Marketing Attribution Is Astrology for CMOs.

Dashboards give false confidence. Incrementality testing and holdout groups are the only honest measurement left.

Attribution Analytics Opinion

I don’t say this lightly, because I’ve built plenty of attribution dashboards myself and presented plenty of them with a straight face. But I’ve come around to a fairly harsh view: most multi-touch attribution reporting functions less like measurement and more like astrology. It takes a genuinely chaotic, hard-to-observe system, the actual reasons a human decided to buy something, and produces a clean, confident-looking number anyway, because a confident-looking number is what the meeting needs.

Nobody’s lying on purpose. The model is doing exactly what it was built to do. It’s just that what it was built to do was never actually possible to do accurately, and we’ve collectively agreed not to say that part out loud in the boardroom.

Why This Was Always Shaky

Attribution models assign credit. They don’t measure causation.

Multi-touch attribution takes the touchpoints it can see, an ad click, an email open, a landing page visit, and distributes conversion credit across them using a rule someone chose, linear, time-decay, position-based, whichever fits the story you want to tell that quarter. What it fundamentally cannot do is answer the actual question that matters: would this person have converted anyway, without that specific touchpoint? That’s a causal question. Attribution models answer a correlational one and let the confident dashboard formatting imply otherwise.

Add AI-driven discovery into the mix, where a meaningful chunk of influence now happens in completely untracked private conversations, and the model isn’t just imprecise anymore. It’s often working from a dataset with entire categories of real influence missing from it, while still outputting numbers with the same confident level of precision.

The Honest Alternative

Incrementality testing tells you something true, even when it’s inconvenient

Holdout groups and geo-based incrementality tests answer the actual question attribution can’t: does this specific spend cause more conversions than not spending it at all?
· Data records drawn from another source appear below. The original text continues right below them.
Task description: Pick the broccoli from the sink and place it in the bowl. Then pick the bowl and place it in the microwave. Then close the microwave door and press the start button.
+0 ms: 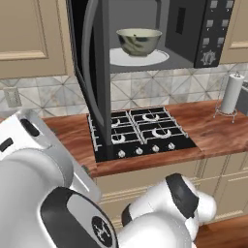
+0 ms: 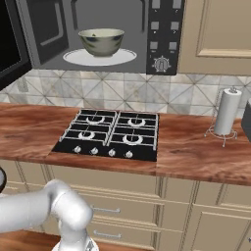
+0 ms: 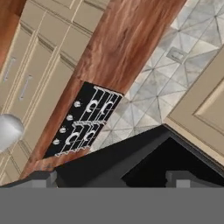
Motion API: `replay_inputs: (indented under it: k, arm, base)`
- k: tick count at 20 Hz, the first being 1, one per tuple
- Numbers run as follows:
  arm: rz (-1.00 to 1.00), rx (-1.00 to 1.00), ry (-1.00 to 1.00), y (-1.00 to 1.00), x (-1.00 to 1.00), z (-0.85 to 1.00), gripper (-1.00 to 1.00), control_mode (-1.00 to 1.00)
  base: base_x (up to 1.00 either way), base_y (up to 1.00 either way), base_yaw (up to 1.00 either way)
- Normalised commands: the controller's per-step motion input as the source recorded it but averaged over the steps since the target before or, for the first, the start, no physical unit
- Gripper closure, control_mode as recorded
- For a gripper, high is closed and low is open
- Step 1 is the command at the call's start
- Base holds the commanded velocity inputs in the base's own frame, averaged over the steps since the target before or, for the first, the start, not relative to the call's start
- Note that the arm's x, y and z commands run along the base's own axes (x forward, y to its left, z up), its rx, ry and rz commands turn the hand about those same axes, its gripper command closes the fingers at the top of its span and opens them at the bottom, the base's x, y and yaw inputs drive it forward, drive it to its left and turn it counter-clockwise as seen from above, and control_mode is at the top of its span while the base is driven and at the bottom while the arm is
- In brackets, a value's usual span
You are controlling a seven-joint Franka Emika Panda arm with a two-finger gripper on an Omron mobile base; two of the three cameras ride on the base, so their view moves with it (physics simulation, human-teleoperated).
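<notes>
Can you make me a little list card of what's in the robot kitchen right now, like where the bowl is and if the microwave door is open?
bowl: sitting on the white round plate inside the microwave
broccoli: cannot see into the bowl to tell
microwave door: swung wide open
stove: black, four burners, on the wooden counter below the microwave
paper towel roll: upright on the counter, right of the stove
gripper: fingers spread open, holding nothing, close to the open door's dark panel
left to do: close the door, press start
</notes>
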Motion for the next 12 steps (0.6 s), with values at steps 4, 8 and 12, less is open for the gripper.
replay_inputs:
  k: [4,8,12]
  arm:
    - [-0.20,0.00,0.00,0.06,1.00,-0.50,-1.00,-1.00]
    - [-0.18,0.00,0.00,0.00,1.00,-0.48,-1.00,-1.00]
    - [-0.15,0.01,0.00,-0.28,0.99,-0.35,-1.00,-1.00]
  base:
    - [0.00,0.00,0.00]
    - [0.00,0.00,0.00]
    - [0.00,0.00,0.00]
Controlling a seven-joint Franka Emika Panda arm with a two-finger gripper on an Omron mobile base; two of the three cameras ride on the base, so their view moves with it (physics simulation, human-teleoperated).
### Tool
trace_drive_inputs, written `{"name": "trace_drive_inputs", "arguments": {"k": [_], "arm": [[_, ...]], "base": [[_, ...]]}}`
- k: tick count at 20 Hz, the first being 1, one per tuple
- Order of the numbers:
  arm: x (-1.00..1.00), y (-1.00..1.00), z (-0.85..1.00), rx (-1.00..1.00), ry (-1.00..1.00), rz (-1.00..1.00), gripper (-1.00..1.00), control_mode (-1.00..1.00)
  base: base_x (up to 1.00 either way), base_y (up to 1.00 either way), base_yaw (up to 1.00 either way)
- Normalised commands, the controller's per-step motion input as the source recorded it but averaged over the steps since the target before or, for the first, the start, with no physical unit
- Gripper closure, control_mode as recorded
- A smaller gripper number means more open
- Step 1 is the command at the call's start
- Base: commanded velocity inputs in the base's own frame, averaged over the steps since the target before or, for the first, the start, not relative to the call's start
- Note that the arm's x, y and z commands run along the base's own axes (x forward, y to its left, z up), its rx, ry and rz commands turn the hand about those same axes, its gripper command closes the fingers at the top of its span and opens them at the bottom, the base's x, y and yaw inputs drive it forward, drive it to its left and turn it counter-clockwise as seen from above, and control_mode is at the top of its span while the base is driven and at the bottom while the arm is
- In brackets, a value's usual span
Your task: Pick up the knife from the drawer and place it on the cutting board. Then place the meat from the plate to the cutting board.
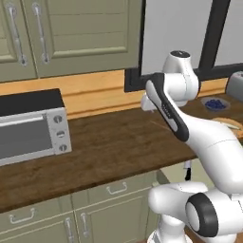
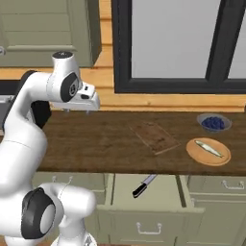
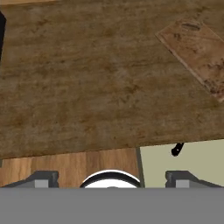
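In the left base view my arm is rising over the dark wood counter point(image 1: 109, 142), and I am seeing the toaster oven point(image 1: 31, 126) at its left end and the bowl of blueberries point(image 1: 215, 104) near the back right corner; a small dark piece under the front edge is probably the knife's handle, but I cannot tell for sure. In the right base view my claw point(image 2: 77, 111) is hanging above the left part of the counter, near its back edge, and it is holding nothing. The drawer point(image 2: 149, 192) is standing open under the front edge, and the knife point(image 2: 144, 185) is lying inside it near its left wall, handle toward the front. The cutting board point(image 2: 154, 136) is lying in the middle of the counter, and the plate point(image 2: 195, 152) with the meat point(image 2: 208, 147) is sitting near the front right edge. In the hand view my two finger tips point(image 3: 41, 179) are standing wide apart, so the claw is open, and the handle end of the knife is showing below the counter edge. I am judging the knife to be stiff, light and slippery on the blade, so I should take it across the black handle. The meat looks soft and small, needing a gentle grip at its middle.
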Motion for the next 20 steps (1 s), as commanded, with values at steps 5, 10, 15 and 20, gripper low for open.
{"name": "trace_drive_inputs", "arguments": {"k": [5, 10, 15, 20], "arm": [[0.0, 0.0, 0.0, 0.0, 0.0, 0.0, -1.0, 1.0], [0.0, 0.0, 0.0, 0.0, 0.0, 0.0, -1.0, 1.0], [0.0, 0.0, 0.0, 0.0, 0.0, 0.0, -1.0, 1.0], [0.0, 0.0, 0.0, 0.0, 0.0, 0.0, -1.0, 1.0]], "base": [[-0.02, 0.61, -0.49], [-0.11, 0.39, -0.55], [-0.2, 0.02, -0.66], [-0.01, 0.2, -0.78]]}}
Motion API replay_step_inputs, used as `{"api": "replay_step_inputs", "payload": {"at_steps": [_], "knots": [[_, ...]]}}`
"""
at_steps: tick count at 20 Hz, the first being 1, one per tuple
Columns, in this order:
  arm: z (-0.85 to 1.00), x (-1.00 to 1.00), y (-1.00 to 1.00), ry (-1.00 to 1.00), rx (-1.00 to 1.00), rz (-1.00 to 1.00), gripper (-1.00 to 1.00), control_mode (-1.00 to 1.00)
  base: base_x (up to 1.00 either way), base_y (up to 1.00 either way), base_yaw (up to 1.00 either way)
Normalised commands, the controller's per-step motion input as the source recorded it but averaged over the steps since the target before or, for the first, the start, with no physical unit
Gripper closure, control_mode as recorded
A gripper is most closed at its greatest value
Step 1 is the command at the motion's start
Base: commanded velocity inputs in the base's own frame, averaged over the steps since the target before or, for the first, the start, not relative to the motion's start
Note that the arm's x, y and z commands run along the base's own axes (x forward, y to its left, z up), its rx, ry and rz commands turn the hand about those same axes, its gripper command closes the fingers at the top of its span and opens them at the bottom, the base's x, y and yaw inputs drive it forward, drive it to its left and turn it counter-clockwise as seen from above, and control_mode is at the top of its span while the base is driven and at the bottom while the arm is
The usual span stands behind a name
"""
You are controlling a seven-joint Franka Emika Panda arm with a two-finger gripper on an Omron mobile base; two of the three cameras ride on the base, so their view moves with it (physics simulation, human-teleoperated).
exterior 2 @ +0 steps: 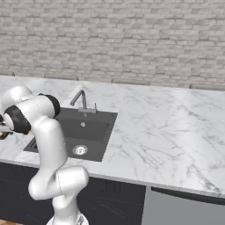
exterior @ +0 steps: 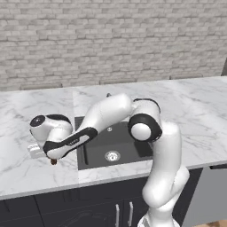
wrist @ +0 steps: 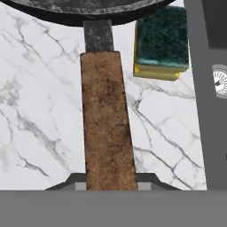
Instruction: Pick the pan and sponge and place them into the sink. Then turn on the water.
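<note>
The pan's reddish-brown wooden handle [wrist: 106, 115] runs up the middle of the hand view to the black pan rim [wrist: 88, 11] at the top. My gripper [wrist: 111, 182] has its two dark fingertips pressed against either side of the handle's near end, shut on it. Beside the handle lies the sponge [wrist: 162, 42], yellow with its green face up, next to the sink edge. From the left base view, my gripper [exterior: 49, 156] hangs low over the counter left of the sink [exterior: 99, 148], with the handle's tip [exterior: 53, 162] showing beneath it. The arm hides the pan's body there.
The dark sink [exterior 2: 90, 129] has a silver drain [exterior 2: 80, 150] and a grey faucet [exterior 2: 81, 99] behind it. White marble counter [exterior 2: 167, 127] stretches wide to the right. A brick wall backs the counter. Dark cabinets sit below.
</note>
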Motion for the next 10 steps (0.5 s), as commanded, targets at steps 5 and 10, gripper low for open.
{"api": "replay_step_inputs", "payload": {"at_steps": [5, 10], "knots": [[0.68, -0.25, -0.45, -0.11, 0.07, 0.00, 1.00, -1.00, 0.00, 0.00, 0.00], [0.39, -0.33, -0.59, -0.05, 0.15, 0.00, 1.00, -1.00, 0.00, 0.00, 0.00]]}}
It’s a much less flattering process. Sometimes it tells you a channel you love isn’t actually adding much beyond what would’ve happened organically. That’s an uncomfortable meeting. It’s also the only version of that meeting based on something real instead of a model quietly built to always have a tidy answer available.

I’d rather walk into a budget conversation with a slightly awkward, genuinely true incrementality result than a beautifully formatted attribution report that’s confidently describing a story nobody can actually verify happened.

What To Actually Do

Shift budget and belief toward testing, not modeling

  • Run genuine holdout or geo-lift tests on your top two or three channels at least once or twice a year, not as a one-off experiment but as a recurring practice.
  • Treat attribution dashboards as a rough directional signal, not a source of truth for budget decisions.
  • Get comfortable presenting incrementality results even when they contradict a channel’s reported attribution performance. That contradiction is often where the real insight is.
  • Stop asking “which channel gets the credit” and start asking “what happens if we stop spending here for a month.” The second question is harder and much more honest.
Quick Answers

A few direct questions, answered directly

Why is multi-touch attribution unreliable?
Because it assigns conversion credit based on chosen rules rather than proven causation, and increasingly misses untracked influence such as AI-driven discovery, producing confident-looking but often inaccurate results.
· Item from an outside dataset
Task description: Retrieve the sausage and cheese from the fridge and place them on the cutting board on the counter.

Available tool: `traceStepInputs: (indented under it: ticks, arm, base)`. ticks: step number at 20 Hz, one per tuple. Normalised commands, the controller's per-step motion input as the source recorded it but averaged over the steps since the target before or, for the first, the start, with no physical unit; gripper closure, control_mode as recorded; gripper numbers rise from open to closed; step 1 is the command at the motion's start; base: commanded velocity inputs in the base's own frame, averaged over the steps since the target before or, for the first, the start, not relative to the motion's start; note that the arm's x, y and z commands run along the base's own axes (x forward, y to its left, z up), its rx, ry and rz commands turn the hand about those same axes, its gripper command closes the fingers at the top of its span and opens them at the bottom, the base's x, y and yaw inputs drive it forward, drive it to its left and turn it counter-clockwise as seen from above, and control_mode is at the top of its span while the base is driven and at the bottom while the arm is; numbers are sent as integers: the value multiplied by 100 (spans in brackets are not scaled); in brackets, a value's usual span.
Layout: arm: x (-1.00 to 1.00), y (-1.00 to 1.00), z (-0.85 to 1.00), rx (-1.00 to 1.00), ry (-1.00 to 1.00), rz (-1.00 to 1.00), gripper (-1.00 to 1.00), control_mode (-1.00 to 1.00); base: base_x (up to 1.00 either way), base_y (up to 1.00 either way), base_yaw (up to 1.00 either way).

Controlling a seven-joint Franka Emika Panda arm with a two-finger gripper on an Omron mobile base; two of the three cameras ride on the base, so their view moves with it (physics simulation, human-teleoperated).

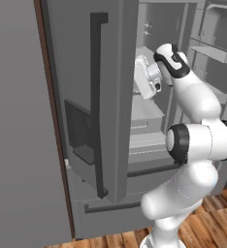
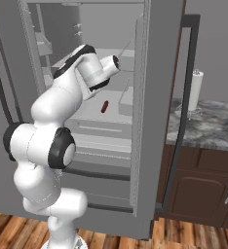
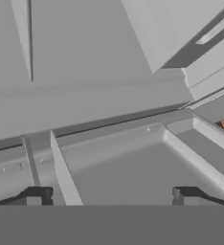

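Dark red-brown sausage (image 2: 104,106) lies on a shelf inside the open fridge (image 2: 155,73); gripper (image 3: 111,196) above the shelf, jaws wide apart, holding nothing.

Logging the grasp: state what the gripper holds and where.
Nothing is held. The gripper is open inside the fridge, with the sausage lying on a shelf.

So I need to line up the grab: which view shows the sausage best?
The right base view: the sausage lies in plain sight on a fridge shelf, below the robot's hand. In the left base view the fridge door and the arm cover that shelf; the hand view looks at grey fridge walls.
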Motion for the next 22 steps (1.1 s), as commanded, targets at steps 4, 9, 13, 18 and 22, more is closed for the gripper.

What is incrementality testing in marketing?
A measurement method, often using holdout groups or geographic testing, that determines whether a specific marketing spend actually causes additional conversions beyond what would have happened anyway.

Should marketers stop using attribution models entirely?
Not entirely, they still offer useful directional signal. The recommendation is to treat them as one input alongside incrementality testing, rather than as the primary source of truth for budget decisions.

Want to know what your marketing spend is actually causing, not just touching?

Let’s build a measurement approach you can actually trust.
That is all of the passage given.